決して裕福ではなかったけど平和な時間がずっと続くと思ってた。
でも、あのスキルが全てを奪ったんだ。
あの日は、ぼくの10歳の誕生日だったと思う。
いつも通り近所の友達と遊んでいた。
西の空が茜色に染まってきたから、またねと言って家に帰るところだった。
家が見えてきたころ、畑から帰る父親の後ろ姿が見えたんだ。
「父さん!」
ぼくのかけた声に振り返った父は笑顔でぼくに手を振ってくれた。
ぼくは父親のところに駆け出した。
周りを見ずに走ったぼくは気づかなかったんだ。
横から近づいてくる貴族様の馬車に。
「アンチャっ!」
父親の叫び声に気づいた時にはぼくは突き飛ばされていた。
馬車に轢かれた父親に。
「父…さん?」
道端に飛ばされうつぶせのまま動かない父親のところにぼくは這って近づいた。
父親の身体からは赤い液体が広がっていった。
すると後ろに人がたった気配がして、振り向いたら貴族様が立っていた。
「平民ごときが。邪魔をしおって。」
貴族様はそれだけ言って、馬車へ戻っていこうとしてしまった。
ぼくは貴族様の足にしがみついてお願いした。
「助けてください!父さんが!おねg」
何が起きたか分からないけれどぼくは父親の横に転がっていた。
身体にうまく力が入らなくて動けなくなった。
このままじゃ父親は死んでしまう。
だからぼくは願った。
“父さんを助けてください”
その時、ぼくの視界に黒い靄がかかりぼくは意識を落とした。
・スキル顕現を確認
〈減衰の命〉
目が覚めると見慣れた天井が見えた。
ぼくの部屋だった。
あれは夢だったんだ。
そんな風に思ったぼくだけど違和感に気づいてしまった。
左目が見えない。
その事実に慌てて飛び起きて居間に走った。
居間のソファの隅に座る母親に声をかけた。
「母さん!目が!左目が!」
ぼくの声にゆっくりとこちらに振り向く母親の顔はひどく憔悴していた。
「アンチャ、お前、覚えていないのかい?」
「えっ…?」
「お前が、何をしたのか、覚えていないのかい!!?」
声を荒げる母にびっくりして固まってしまった。
「お前が、お前が父さんに呪いをかけたんだろう!!?」
「の、呪いって…?」
母親の横に横たわる父親の姿が目に入った。
ぐったりとしていて、母親の大声に身動ぎ一つしない。
「お貴族様が父さんを抱えて事情を話してくれたよ。

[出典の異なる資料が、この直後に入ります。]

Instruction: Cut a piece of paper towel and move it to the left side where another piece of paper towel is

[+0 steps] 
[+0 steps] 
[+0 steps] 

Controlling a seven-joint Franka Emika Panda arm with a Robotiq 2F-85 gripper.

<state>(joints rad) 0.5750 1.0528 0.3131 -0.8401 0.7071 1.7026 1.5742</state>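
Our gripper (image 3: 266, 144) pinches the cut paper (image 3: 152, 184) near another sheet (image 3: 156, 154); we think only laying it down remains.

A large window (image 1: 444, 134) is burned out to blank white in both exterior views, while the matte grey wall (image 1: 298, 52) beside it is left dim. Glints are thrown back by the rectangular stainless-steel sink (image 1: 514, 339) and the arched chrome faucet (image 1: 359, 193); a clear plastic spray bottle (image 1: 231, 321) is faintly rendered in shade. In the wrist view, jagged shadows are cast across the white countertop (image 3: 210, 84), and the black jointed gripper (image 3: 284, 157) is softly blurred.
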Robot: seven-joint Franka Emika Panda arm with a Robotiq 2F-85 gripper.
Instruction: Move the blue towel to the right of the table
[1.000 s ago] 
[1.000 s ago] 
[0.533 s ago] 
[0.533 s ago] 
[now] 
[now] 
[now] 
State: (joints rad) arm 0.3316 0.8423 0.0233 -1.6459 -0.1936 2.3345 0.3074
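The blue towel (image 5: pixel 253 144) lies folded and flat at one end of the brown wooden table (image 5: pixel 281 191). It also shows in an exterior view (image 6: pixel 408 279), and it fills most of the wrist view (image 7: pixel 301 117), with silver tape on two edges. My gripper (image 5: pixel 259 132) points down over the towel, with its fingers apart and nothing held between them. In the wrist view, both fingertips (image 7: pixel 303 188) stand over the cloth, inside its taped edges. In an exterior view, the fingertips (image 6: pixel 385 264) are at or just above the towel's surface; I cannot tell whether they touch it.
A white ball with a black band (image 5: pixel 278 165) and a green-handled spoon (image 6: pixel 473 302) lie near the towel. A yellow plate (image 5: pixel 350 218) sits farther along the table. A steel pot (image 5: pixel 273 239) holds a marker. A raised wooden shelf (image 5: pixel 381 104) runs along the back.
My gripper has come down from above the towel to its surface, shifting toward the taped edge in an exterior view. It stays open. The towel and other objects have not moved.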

お前が黒い力で父さんを呪ったって。傷の一つもないのに1週間経っても目を覚まさない。」
「そんなこと…してない。」
「なら!お前の左目はなんだ!それが呪いの力の代償じゃないのかい!?」
違和感の原因も父親の容態も、そんな風に母親に伝わっていることが信じられなかった。
「違う…。違うよ。ぼくじゃない…。貴族様が…。」
「嘘をつくなっ!!」
「違う…。嘘じゃない!信じてよっ。」
「…もうすぐお貴族様が見舞いに来てくれる。反省しないお前はお貴族様に預ける予定さ。」
「えっ…。」
ぼくは絶望した。
身体の震えが止まらない。
「父さんも目を覚まさない。自分の子が実の父親を呪った。私はどうしたらいいというんだい。疲れたよ、もう…。」
母親のぼくを見る目には何の感情もなかった。
ぼくのことをなんとも思わないそんな瞳。